Washington, DC, Wall Street, and central bankers around the world rejoiced
this week as Congress came to an agreement to end the government shutdown and
lift the debt ceiling. The latest spending-and-debt deal was negotiated by
Congressional leaders behind closed doors, and was rushed through Congress
before most members had time to read it. Now that the bill is passed, we can
see that it is a victory for the political class and special interests, but
a defeat for the American people.
The debt ceiling deal increases spending above the levels set by the "sequester." The
sequester cuts were minuscule, and in many cases used the old DC trick of calling
reductions in planned spending increases a cut. But even minuscule and phony
cuts are unacceptable to the bipartisan welfare-warfare spending collation.
The bill also does nothing to protect the American people from the Obamacare
disaster.
As is common in bills drafted in secret and rushed into law, this bill contains
special deals for certain powerful politicians. The bill even has a provision
authorizing continued military aid to opponents of the Ugandan "Lord's Resistance
Army," which was the subject of the widely-viewed "Kony 2012" YouTube videos.
Most of these unrelated provisions did not come to public attention until after
the bill was passed and signed into law.
Members of Congress and the public were told the debt ceiling increase was
necessary to prevent a government default and an economic crisis. This manufactured
fear supposedly justified voting on legislation without allowing members time
to even read it, much less to remove the special deals or even debate the wisdom
of intervening in overseas military conflicts because of a YouTube video.
Congress should have ignored the hysterics. A failure to increase government's
borrowing authority would not lead to a default any more that an individual's
failure to get a credit card limit increase in would mean they would have to
declare bankruptcy. Instead, the failure of either an individual or a government
to obtain new borrowing authority would force the individual or the government
to live within their means, and may even force them to finally reduce their
spending. Most people would say it is irresponsible to give a spendthrift,
debit-ridden individual a credit increase. Why then is it responsible to give
an irresponsible spendthrift government an increase in borrowing authority?

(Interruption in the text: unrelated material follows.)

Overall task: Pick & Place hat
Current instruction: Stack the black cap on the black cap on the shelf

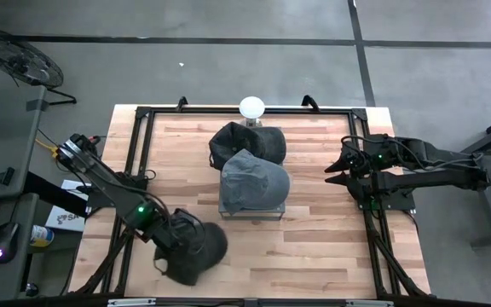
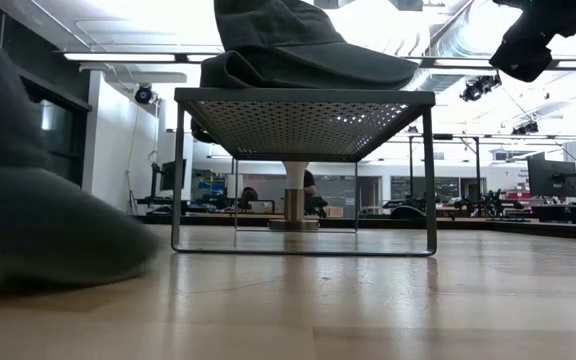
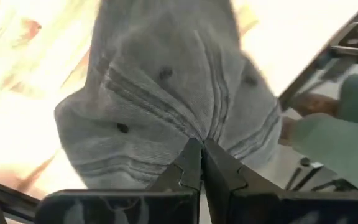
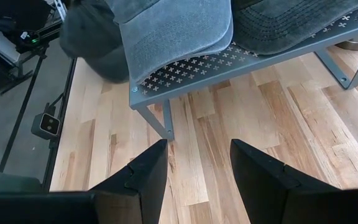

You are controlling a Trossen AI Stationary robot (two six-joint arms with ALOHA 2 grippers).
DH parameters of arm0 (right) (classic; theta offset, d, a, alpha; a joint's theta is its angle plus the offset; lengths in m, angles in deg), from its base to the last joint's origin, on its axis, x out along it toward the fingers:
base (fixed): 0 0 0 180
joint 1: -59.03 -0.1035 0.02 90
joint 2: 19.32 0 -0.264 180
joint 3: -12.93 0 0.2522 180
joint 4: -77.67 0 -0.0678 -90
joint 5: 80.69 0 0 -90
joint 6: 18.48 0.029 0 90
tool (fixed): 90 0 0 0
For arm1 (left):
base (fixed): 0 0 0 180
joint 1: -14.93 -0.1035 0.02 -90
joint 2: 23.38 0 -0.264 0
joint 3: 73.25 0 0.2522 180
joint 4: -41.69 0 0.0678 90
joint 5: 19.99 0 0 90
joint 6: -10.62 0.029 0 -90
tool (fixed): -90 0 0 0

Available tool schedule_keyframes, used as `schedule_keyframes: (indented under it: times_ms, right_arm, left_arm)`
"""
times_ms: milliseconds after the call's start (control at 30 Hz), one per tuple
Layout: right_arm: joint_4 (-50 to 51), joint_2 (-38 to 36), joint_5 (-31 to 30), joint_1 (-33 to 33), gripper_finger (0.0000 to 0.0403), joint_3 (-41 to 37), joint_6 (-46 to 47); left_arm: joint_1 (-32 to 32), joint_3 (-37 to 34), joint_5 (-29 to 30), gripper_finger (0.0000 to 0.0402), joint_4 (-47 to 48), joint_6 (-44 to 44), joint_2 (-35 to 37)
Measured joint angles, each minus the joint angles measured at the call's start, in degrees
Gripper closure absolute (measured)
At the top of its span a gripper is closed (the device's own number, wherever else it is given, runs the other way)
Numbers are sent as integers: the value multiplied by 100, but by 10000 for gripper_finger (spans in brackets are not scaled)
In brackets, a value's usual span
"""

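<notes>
Wood tabletop [image 1: 314,247], metal rack [image 1: 254,211] mid-table; left gripper [image 3: 201,152] pinched onto dark hat [image 1: 196,249] near rack; right gripper [image 4: 194,165] open, empty.

We see a worktop [image 1: 314,247] of jointed wood strips, smooth with a soft sheen. The rack [image 4: 185,68] is grey matt metal, its deck perforated with cross-shaped holes. The dark hat [image 1: 196,249] is washed cloth with raised stitched seams and eyelets, matt. The grey hat [image 1: 254,181] and black hat [image 1: 250,141] are likewise matt cloth. The fingers [image 4: 143,180] look like matt black plastic.
</notes>
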Motion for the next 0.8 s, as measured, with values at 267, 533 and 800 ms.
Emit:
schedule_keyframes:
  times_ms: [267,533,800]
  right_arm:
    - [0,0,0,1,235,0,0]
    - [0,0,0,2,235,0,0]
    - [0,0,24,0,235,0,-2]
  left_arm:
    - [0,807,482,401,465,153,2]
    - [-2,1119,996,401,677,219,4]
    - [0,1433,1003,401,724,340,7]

Congress surrendered more power to the president in this bill. Instead of
setting a new debt ceiling, it simply "suspended" the debt ceiling until February.
This gives the administration a blank check to run up as much debt as it pleases
from now until February 7th. Congress can "disapprove" the debt ceiling suspension,
but only if it passes a resolution of disapproval by a two-thirds majority.
How long before Congress totally abdicates its constitutional authority over
spending by allowing the Treasury permanent and unlimited authority to borrow
money without seeking Congressional approval?
Instead of seriously addressing the spending crisis, most in Congress would
rather engage in last-minute brinksmanship and backroom deals instead of taking
the necessary action to reign in spending. Congress will only take serious
steps to reduce spending when either a critical mass of Americans pressures
it to cut spending, or when investors and foreign countries stop buying US
government debt. Hopefully, those of us who understand sound economics can
convince enough of our fellow citizens to pressure Congress to make serious
spending cuts before Congress's reckless actions cause a total economic collapse.